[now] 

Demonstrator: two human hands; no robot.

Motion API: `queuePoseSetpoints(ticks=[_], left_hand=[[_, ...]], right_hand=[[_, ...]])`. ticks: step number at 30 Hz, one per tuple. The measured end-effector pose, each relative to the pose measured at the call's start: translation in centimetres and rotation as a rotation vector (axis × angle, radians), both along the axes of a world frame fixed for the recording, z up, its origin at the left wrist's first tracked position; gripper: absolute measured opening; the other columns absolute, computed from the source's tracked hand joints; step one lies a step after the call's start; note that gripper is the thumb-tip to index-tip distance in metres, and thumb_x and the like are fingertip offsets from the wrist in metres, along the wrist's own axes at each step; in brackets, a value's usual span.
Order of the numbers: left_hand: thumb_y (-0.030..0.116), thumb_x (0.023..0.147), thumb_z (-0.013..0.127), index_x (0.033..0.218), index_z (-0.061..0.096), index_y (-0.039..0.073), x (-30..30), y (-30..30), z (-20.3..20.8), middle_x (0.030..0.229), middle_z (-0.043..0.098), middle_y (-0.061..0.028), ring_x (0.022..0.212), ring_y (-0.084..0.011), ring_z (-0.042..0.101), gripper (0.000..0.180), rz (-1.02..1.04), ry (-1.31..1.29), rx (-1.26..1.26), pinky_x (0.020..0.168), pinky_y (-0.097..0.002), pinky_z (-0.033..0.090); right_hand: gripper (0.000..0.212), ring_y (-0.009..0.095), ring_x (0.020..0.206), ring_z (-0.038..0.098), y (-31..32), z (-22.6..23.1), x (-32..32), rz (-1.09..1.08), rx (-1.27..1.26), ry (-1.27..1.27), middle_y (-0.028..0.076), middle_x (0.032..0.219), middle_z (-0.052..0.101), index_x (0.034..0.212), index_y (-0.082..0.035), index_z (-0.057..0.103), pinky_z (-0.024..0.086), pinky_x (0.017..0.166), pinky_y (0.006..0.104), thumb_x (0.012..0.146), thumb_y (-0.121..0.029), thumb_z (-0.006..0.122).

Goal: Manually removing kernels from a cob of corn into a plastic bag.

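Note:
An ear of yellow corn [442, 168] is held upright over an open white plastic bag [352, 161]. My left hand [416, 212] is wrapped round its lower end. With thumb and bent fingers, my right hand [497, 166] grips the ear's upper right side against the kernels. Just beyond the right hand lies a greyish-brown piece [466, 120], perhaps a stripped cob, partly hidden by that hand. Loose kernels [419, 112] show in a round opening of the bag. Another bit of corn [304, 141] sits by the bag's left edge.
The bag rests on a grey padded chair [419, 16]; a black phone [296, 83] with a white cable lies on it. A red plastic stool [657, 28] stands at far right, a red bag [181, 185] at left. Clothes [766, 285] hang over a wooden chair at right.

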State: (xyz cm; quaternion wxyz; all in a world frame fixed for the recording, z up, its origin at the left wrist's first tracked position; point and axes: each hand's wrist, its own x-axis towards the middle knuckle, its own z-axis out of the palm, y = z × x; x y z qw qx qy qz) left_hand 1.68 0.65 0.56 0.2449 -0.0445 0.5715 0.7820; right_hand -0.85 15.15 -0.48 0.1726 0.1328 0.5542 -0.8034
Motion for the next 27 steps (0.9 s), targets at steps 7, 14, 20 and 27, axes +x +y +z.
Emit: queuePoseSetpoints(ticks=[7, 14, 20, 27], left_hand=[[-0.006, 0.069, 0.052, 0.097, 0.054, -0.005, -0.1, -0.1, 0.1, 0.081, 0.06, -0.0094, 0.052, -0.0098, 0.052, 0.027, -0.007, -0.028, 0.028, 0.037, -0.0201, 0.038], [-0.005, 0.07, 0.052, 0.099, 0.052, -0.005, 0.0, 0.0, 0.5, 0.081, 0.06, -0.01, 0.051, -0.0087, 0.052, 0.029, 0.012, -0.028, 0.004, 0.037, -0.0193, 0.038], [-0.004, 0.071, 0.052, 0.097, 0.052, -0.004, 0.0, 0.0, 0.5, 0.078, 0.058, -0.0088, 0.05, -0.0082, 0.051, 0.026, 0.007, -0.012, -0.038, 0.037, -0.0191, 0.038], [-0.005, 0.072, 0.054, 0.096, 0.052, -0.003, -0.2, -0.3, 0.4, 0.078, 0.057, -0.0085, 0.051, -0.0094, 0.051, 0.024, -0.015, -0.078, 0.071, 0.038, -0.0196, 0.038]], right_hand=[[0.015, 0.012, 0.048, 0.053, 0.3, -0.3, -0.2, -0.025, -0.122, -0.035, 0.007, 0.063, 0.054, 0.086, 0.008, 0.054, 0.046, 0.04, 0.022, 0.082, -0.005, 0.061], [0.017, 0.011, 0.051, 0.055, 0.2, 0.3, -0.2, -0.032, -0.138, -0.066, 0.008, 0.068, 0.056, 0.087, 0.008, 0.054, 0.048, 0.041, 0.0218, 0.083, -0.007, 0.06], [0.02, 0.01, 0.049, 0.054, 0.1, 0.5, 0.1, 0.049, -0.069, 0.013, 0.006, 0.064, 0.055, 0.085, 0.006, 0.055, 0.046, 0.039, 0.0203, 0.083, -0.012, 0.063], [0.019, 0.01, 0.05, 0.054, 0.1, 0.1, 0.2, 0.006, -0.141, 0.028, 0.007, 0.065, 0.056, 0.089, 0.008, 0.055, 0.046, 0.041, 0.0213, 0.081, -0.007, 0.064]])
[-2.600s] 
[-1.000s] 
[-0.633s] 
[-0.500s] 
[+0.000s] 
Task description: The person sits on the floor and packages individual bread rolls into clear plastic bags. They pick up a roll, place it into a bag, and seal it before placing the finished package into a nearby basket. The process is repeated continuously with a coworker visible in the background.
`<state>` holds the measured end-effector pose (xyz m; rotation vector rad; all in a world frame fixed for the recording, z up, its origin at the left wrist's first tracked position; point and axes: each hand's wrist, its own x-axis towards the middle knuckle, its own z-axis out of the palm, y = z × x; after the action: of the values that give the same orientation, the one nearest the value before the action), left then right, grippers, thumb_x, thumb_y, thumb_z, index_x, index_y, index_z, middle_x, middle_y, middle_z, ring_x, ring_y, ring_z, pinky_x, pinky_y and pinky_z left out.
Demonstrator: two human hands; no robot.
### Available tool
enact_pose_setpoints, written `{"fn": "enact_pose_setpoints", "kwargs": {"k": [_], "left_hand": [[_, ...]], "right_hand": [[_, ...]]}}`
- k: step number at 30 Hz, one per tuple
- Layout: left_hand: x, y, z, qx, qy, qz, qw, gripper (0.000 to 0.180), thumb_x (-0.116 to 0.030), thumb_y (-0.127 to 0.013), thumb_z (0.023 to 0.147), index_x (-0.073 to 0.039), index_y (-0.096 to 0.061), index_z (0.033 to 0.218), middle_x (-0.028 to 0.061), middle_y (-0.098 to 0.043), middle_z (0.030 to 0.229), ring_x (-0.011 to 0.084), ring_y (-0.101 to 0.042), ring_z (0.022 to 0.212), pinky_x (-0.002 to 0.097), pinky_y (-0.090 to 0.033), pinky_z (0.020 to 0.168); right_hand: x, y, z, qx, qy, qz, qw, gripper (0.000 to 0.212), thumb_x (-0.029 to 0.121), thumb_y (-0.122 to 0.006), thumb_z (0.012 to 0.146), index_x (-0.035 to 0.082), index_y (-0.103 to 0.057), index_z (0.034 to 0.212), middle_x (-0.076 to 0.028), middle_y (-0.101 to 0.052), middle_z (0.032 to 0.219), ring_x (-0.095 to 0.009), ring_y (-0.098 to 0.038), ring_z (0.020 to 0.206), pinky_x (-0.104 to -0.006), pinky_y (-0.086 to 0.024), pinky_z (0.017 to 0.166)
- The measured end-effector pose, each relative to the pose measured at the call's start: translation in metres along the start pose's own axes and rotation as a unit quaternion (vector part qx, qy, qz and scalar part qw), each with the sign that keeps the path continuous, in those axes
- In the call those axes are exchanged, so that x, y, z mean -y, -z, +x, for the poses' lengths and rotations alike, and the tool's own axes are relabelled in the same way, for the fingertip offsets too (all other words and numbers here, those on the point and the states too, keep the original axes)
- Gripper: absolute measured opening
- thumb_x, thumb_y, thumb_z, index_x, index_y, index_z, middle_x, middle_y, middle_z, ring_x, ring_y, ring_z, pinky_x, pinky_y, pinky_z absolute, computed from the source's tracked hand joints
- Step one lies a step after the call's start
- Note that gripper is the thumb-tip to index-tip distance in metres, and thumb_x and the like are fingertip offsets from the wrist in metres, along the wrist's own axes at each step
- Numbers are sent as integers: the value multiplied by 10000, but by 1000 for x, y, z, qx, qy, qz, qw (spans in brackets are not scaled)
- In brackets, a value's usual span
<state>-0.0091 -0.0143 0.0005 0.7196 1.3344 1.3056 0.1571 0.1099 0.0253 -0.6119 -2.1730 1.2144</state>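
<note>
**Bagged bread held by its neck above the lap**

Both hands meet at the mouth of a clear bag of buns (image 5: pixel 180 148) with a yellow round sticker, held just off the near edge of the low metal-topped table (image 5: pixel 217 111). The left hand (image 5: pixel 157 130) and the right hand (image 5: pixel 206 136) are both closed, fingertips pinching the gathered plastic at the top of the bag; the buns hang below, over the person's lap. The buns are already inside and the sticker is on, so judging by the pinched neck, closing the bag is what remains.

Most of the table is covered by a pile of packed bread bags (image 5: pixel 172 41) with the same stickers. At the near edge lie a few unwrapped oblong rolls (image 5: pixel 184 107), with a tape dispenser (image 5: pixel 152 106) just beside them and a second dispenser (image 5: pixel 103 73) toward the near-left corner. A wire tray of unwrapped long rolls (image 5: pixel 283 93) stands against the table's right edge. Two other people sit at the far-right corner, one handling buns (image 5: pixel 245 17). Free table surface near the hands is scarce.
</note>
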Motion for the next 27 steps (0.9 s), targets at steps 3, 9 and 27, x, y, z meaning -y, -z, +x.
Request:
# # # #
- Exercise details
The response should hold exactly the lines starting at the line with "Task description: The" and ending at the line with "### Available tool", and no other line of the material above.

- Response to the exercise
Task description: The person sits on the floor and packages individual bread rolls into clear plastic bags. They pick up a roll, place it into a bag, and seal it before placing the finished package into a nearby basket. The process is repeated continuously with a coworker visible in the background.
`<state>` holds the measured end-effector pose (xyz m; rotation vector rad; all in a world frame fixed for the recording, z up, its origin at the left wrist's first tracked position; point and axes: each hand's wrist, its own x-axis towards the middle knuckle, its own z-axis out of the palm, y = z × x; after the action: of the values that give the same orientation, the one nearest the value before the action), left then right, grippers, thumb_x, thumb_y, thumb_z, index_x, index_y, index_z, middle_x, middle_y, middle_z, ring_x, ring_y, ring_z, pinky_x, pinky_y and pinky_z left out.
Demonstrator: two human hands; no robot.
### Available tool

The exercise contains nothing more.